Mars moves slowly westward among the stars of Cancer. Having just passed opposition, it is visible almost all night, low in the east as it gets dark and setting around 6 a.m. Mars is still a bright magnitude -1.0 with a disc 13.3 seconds-of-arc across.
The Ringed Planet spends the month in Virgo, sliding slowly westward against the stars. Saturn's disc is 19.1 seconds-of-arc across at midmonth. The Rings are still showing their northern face, tipped down 4.4 degrees, 43.2 seconds-of-arc across, and the whole system shines at magnitude +0.7.
Mercury starts the month in the eastern sky as it gets light.
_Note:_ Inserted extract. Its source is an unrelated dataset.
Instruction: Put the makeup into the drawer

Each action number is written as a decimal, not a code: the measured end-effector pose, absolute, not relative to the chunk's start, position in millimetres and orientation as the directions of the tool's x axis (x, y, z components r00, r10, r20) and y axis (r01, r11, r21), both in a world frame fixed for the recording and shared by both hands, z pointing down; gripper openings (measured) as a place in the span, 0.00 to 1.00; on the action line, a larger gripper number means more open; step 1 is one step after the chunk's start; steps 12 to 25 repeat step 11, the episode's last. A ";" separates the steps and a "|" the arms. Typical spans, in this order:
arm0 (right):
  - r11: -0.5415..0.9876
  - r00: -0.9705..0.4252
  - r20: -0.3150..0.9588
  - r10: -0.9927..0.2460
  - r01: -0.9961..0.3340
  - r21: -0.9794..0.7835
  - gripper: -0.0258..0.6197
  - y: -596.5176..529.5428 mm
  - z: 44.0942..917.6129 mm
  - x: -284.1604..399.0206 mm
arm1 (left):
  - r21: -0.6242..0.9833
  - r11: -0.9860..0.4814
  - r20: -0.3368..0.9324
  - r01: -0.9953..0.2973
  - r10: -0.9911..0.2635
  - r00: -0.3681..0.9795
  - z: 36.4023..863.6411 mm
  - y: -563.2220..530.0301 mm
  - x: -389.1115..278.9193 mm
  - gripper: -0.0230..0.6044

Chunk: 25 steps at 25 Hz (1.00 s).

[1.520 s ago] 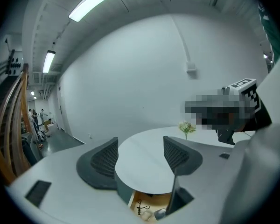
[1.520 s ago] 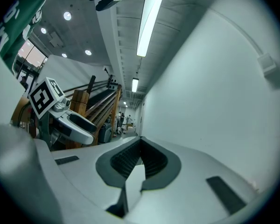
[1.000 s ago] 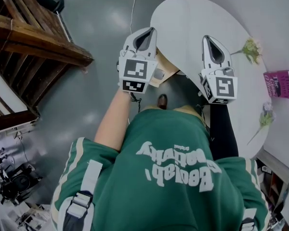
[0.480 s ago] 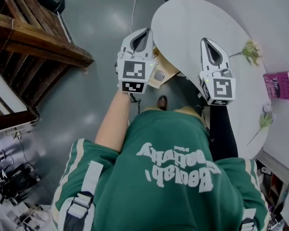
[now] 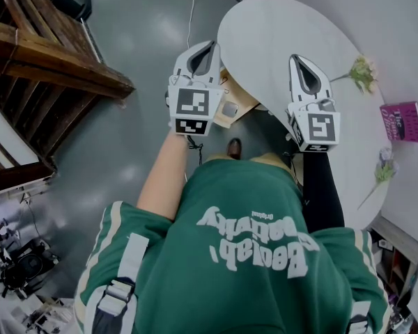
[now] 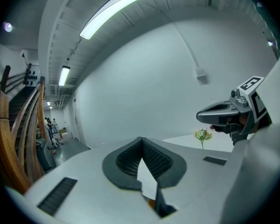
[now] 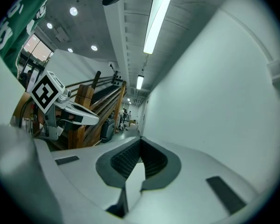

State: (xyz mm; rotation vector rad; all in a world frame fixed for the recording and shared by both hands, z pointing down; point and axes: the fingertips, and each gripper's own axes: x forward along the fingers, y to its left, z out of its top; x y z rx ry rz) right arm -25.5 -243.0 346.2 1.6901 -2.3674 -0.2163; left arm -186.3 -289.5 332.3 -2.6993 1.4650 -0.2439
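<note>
Head view: left gripper (image 5: 207, 47) and right gripper (image 5: 301, 65) are both closed tight with nothing between the jaws, held over the table's (image 5: 279, 33) near edge. A wooden box (image 5: 235, 104) sits under that edge, maybe the drawer, can't confirm. No makeup visible in any view. The tabletop shows only flowers (image 5: 362, 72) and a book (image 5: 403, 122) at the right edge. Fits makeup already stowed, or just out of view.

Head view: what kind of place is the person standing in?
Probably a large indoor hall or studio, not a home: a smooth grey floor, a broad wooden staircase at the left, a round white table with flowers and a pink book, and long ceiling lights.
</note>
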 end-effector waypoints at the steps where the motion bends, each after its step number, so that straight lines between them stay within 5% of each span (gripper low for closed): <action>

It passed greatest elongation late last month, and is moving back toward the Sun. On Feb. 1, it rises at 5:36 a.m. and glows at magnitude -0.1 in Sagittarius. Mercury is very low with an altitude of only 7 degrees in the southeast as it gets dark. The ecliptic is at a shallow angle to the horizon, since this is one of the southernmost parts of the ecliptic. This means that Mercury will appear at almost the same altitude during the month even though it is moving closer to the Sun. By Feb. 24, Mercury has moved into Capricornus and rises just as it starts getting light, ending its appearance in our morning sky.
As the weather warms, spend more time under the starry dome and "keep watching the sky"!